**WHAT TO DO:**
Repeat all of the data below word for word, keeping no images.

⟨

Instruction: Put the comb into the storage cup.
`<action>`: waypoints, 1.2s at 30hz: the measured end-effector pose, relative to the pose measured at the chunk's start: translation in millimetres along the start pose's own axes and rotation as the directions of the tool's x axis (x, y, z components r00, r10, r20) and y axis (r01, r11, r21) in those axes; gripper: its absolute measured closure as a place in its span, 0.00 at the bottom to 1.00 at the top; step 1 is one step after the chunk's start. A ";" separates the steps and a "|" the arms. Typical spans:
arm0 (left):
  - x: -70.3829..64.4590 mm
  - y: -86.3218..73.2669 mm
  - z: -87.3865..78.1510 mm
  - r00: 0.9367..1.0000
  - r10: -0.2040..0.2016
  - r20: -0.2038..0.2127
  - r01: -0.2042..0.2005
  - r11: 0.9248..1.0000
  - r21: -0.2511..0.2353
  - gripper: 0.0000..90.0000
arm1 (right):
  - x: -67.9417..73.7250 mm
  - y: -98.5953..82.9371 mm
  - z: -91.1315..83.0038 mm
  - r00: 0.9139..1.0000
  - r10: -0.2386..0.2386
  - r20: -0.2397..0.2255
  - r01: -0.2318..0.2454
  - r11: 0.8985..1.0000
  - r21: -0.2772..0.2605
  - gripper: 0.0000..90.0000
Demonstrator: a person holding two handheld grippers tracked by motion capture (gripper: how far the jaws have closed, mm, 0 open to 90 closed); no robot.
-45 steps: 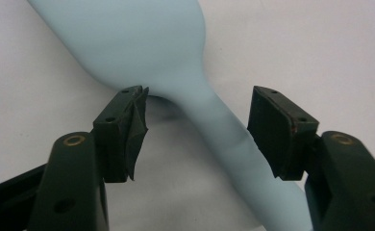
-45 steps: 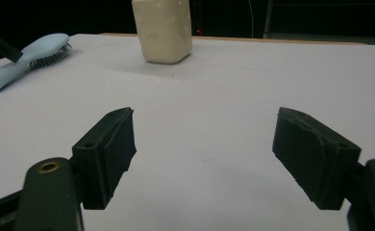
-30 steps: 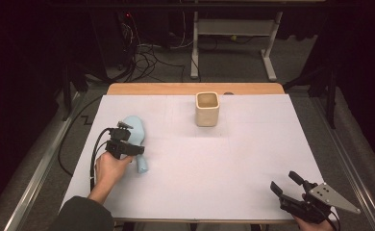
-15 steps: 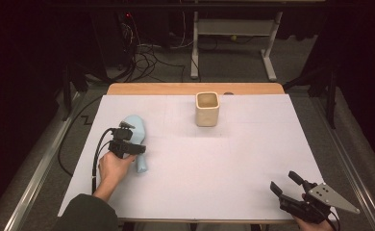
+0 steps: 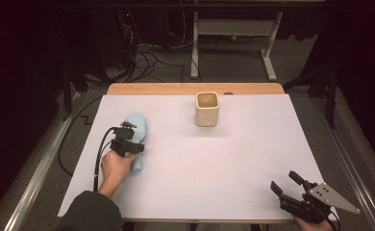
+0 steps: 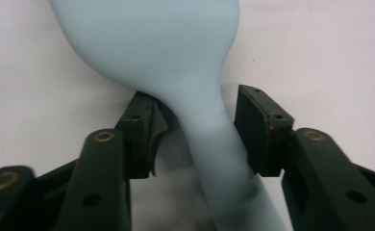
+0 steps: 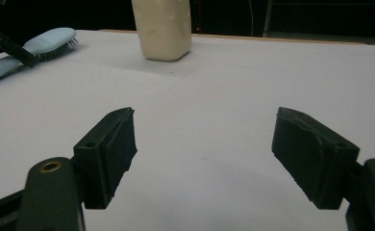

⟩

**RESPONSE TO THE TASK:**
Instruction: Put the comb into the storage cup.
`<action>`: waypoints, 1.2s at 30hz: the measured end-effector pose, relative to the pose measured at the chunk's start: translation in millimetres along the start pose's own axes and rotation as the directions of the tool's x axis (x, y, z components r00, r10, r20) and y axis (r01, r11, r21) in those axes; gripper: its absolute measured closure as a place in its span, 0.00 at the bottom to 1.00 at the top; step 1 is one step after the chunk's start. A ";" separates the steps and a "|" the arms. Typical spans:
arm0 (left):
  - x: -70.3829..64.4590 mm
  - y: -86.3218..73.2669 mm
  - z: -87.3865..78.1510 mm
  - r00: 0.9367..1.0000
  - r10: -0.2040..0.2016
  - r20: -0.2038..0.2127
  - r01: -0.2042..0.2005
  - r11: 0.9248..1.0000
  - r21: -0.2511..0.2353
  - gripper: 0.0000..90.0000
arm1 (right):
  - x: -67.9417..73.7250 mm
  - y: -98.5953..82.9371 mm
  - z: -91.1315..83.0038 mm
  - r00: 0.9139..1.0000
  - r10: -0.2386..0.2386
  - r20: -0.2397..0.2255
  - r01: -0.2318..0.2454
  - r11: 0.8985..1.0000
  - r21: -0.2772..0.2605
  - gripper: 0.0000..90.0000
Demonstrator: a person holding two handheld grippers tracked by motion capture (gripper: how far the jaws have closed, mm, 0 open to 90 closed); no robot.
-45 steps: 
-45 steps: 
-30 steps: 
-15 steps: 
+0 steps: 
+0 steps: 
+0 steps: 

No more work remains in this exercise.